Kira-kira satu meter sebelum mereka mencapai lift, Ares mempercepat langkah kakinya. Mengulurkan tangannya, bertepatan dengan Elai yang juga mengangkat tangannya. Dua jari bersentuhan dalam tujuan akan menekan tombol lift.
Elai tergugu. Dahinya tampak berkerut dan refleks menoleh ke samping. Tatapannya beradu pada mata Ares yang berkilat-kilat. Di wajah tampan itu lantas tersungging satu senyuman. Tak mengatakan apa-apa, hanya menaikkan satu alisnya dengan penuh irama.
Mengerjapkan matanya, Elai menahan napas dan lantas menarik tangannya. Membiarkan Ares untuk mengambil alih tombol itu. Menekannya dan lantas mereka menunggu untuk beberapa saat.
Tak butuh waktu lama, pintu lift membuka. Ares menunggu hingga Elai masuk terlebih dahulu, barulah dirinya menyusul. Dan ketika pintu lift menutup, Ares menatap lurus pada pantulan samar dinding lift yang bewarna keperakan itu. Tampak Elai yang berulang kali menarik napas dalam-dalam. Kedua tangannya meremas tas tangannya.
Astaga, Lai ....
Jangan norak ah.
Kayak yang baru kali ini aja kamu ngeliat cowok.
Kembali menarik napas sedalam mungkin, Elai justru merasakan bagaimana udara di sekeliling dirinya terasa memanas.
Tapi, gimana aku nggak norak kalau dia dari kemaren kayak yang lagi ngegoda aku terus?
Mata Elai melirik.
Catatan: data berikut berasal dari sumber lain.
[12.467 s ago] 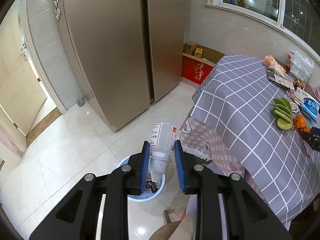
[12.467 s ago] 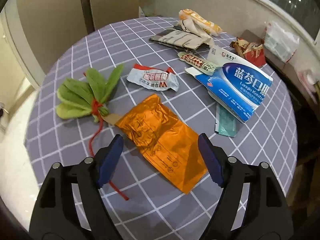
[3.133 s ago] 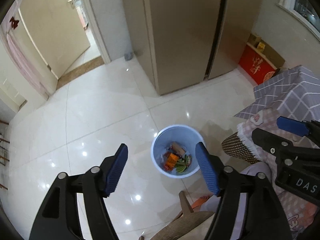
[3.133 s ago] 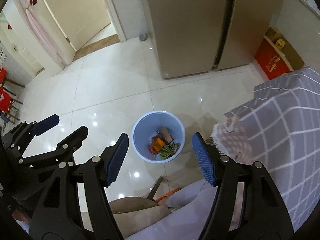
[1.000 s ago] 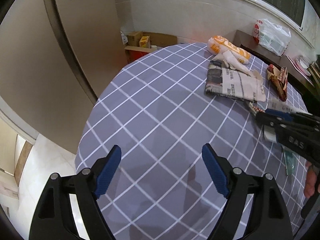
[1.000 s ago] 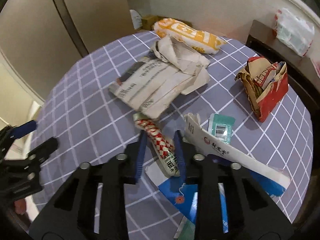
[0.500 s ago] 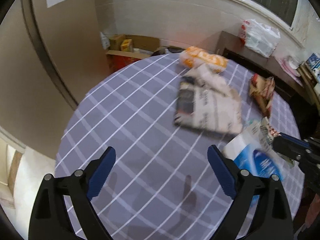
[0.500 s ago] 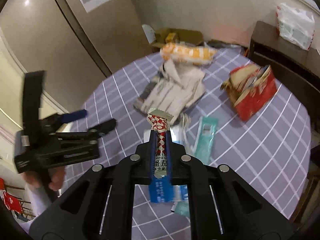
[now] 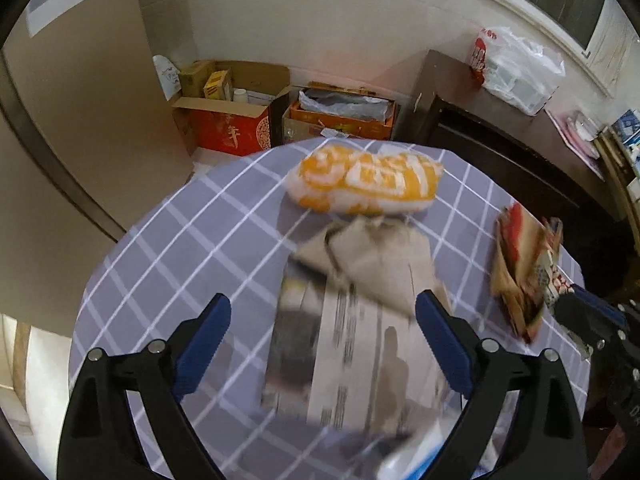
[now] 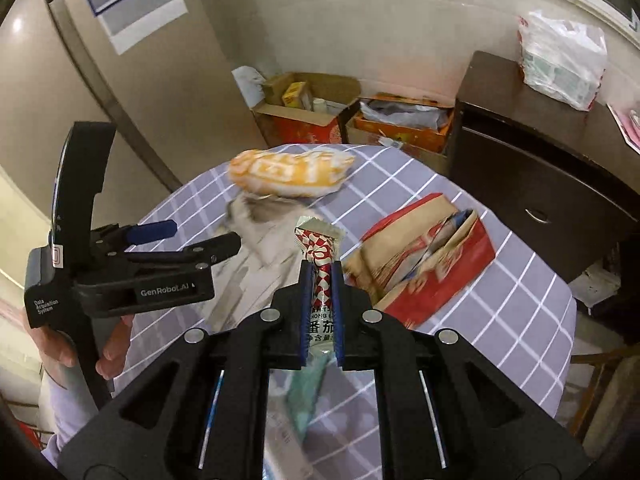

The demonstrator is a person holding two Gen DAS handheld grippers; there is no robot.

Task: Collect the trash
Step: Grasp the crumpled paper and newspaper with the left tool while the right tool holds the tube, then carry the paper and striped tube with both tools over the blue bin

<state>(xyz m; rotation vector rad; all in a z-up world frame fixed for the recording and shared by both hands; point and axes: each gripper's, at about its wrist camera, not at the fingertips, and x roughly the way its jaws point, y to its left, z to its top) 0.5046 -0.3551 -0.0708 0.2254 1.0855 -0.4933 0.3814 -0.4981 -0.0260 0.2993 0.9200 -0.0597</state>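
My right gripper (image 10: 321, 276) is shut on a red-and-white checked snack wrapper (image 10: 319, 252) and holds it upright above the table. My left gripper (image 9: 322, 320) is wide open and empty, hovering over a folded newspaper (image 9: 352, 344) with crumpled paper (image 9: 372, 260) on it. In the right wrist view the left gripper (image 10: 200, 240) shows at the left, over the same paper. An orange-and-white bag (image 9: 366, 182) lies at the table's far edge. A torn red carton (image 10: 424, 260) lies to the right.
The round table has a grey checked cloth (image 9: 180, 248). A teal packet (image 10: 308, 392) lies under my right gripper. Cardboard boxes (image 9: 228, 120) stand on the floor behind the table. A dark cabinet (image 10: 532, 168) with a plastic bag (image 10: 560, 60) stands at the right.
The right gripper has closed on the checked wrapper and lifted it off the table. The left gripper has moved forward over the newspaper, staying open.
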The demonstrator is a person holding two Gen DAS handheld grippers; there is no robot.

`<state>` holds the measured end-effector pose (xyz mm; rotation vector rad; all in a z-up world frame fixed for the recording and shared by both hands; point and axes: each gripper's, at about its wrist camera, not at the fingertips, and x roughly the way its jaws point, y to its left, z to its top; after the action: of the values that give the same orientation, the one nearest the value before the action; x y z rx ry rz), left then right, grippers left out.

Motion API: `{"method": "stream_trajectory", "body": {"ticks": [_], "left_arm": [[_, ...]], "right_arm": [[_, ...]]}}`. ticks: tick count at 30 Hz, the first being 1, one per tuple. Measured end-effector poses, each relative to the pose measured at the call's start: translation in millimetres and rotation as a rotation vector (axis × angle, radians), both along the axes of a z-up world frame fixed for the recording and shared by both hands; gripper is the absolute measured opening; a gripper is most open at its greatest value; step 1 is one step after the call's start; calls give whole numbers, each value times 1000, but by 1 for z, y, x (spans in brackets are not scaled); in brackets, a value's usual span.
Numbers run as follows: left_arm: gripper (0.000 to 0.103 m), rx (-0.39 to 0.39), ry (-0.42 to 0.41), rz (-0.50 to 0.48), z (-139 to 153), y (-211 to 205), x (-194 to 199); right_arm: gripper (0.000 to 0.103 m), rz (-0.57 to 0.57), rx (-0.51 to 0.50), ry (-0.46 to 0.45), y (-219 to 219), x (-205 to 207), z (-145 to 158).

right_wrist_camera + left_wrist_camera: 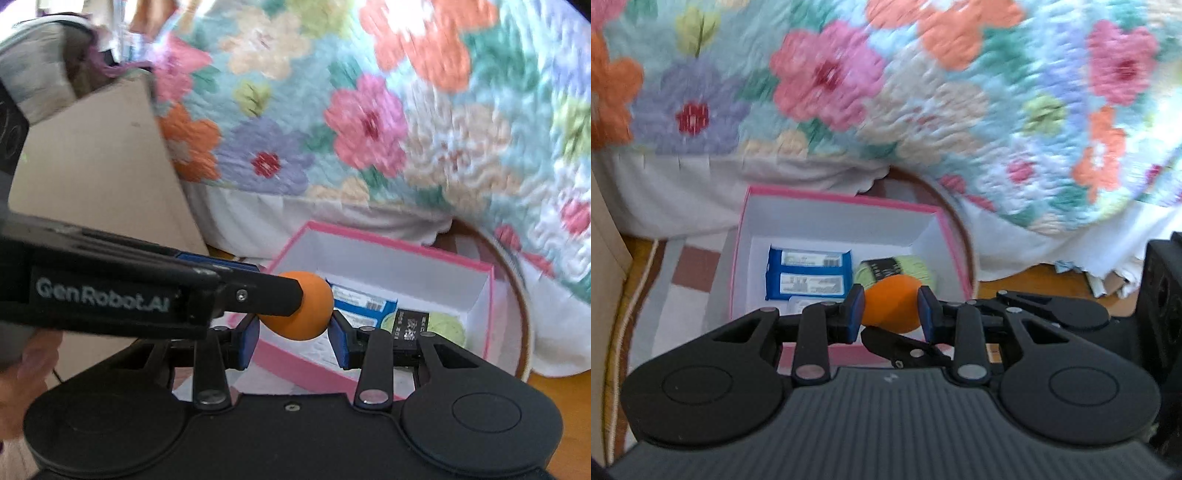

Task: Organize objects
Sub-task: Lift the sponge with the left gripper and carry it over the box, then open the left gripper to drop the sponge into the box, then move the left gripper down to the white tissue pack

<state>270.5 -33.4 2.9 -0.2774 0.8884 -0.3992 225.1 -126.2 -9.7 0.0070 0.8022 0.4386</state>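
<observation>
An orange ball (892,306) hangs above the near edge of an open pink box (842,197) with white walls. My left gripper (892,312) is shut on it, a blue pad on each side. My right gripper (293,338) is shut on the same ball (303,317) from another angle. In the right wrist view, one black left-gripper finger (266,295) crosses from the left and covers part of the ball. In the left wrist view, a right-gripper finger (901,345) shows under it. Inside the box (388,243) lie blue packets (809,273) and a green yarn skein (908,269).
A bed with a floral quilt (831,74) overhangs the floor just behind the box. A cardboard box (103,166) stands to the left. A patterned rug (690,266) lies under the pink box on the wooden floor. A person's hand (26,369) shows at lower left.
</observation>
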Motion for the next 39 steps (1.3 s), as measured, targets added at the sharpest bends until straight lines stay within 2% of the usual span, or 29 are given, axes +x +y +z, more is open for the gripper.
{"method": "stream_trajectory", "body": {"ticks": [6,11,17,19,20,25,29,31,35,39], "left_arm": [[30,-25,64,55,-51,1,44],[30,-9,97,76,-75,0,67],[30,-69,145,135,-107,2,91],[32,-74,166,178,-117,4,96],[33,-68,165,193,-119,4,97],[42,-62,145,152,-107,13,81],[42,52,97,147,-83,23,60],[43,64,98,136,-73,30,52],[47,31,126,89,-48,39,34],[53,119,135,37,-18,36,11]], "right_arm": [[46,-47,23,109,-5,55,-50],[47,-57,35,144,-5,81,-78],[49,-105,-15,170,2,105,-102],[61,-138,-31,173,1,113,-108],[62,-155,-34,179,0,116,-110],[64,-183,39,195,-18,103,-101],[64,-166,93,174,-32,71,-87],[64,-163,111,185,-37,56,-84],[64,-147,103,194,-40,30,-66],[64,-95,46,162,-33,5,-36]]}}
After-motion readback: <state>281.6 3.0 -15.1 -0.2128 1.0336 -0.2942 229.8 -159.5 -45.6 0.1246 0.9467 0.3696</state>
Melalui ekor matanya, berusaha untuk melihat pada Ares. Tapi, tak bisa. Hingga pada akhirnya, Elai kembali mengembuskan napas panjangnya dan berusaha untuk mengosongkan pikirannya dari hal-hal yang tak penting. Pisang, contohnya.
Sementara itu, di tempatnya berdiri, Ares justru dengan puas mengamati tingkah laku Elai. Dan hal itu ... jelas saja membuat Ares merasa geli. Hingga timbul niat usilnya untuk menggoda Elai.
"Ehm ...."
Deheman Ares membuat Elai tersentak. Refleks membuat ia menoleh ke belakang. Tatapan mereka bertemu dan Ares langsung mengambil kesempatan itu.
"Nona yakin kita harus ke supermarket sekarang?" tanya Ares seraya mengamati wajah Elai yang cantik. Tampak di kedua pipinya ada dua semburat bewarna merah muda.
Mata Elai mengerjap-ngerjap. Bingung. "I-iya," jawabnya terbata. "Emangnya kenapa?"
Tak langsung menjawab, Ares justru cenderung sedikit mencondongkan tubuhnya ke arah Elai. Sontak membuat gadis itu sedikit menarik diri.
"Alih-alih ke supermarket," kata Ares dengan penuh irama sementara matanya semakin lekat menatap Elai. "Saya pikir harusnya kita ke rumah sakit."
Dahi Elai berkerut. "Rumah sakit?" tanya gadis itu semakin bingung. "Siapa yang sakit? Kamu?"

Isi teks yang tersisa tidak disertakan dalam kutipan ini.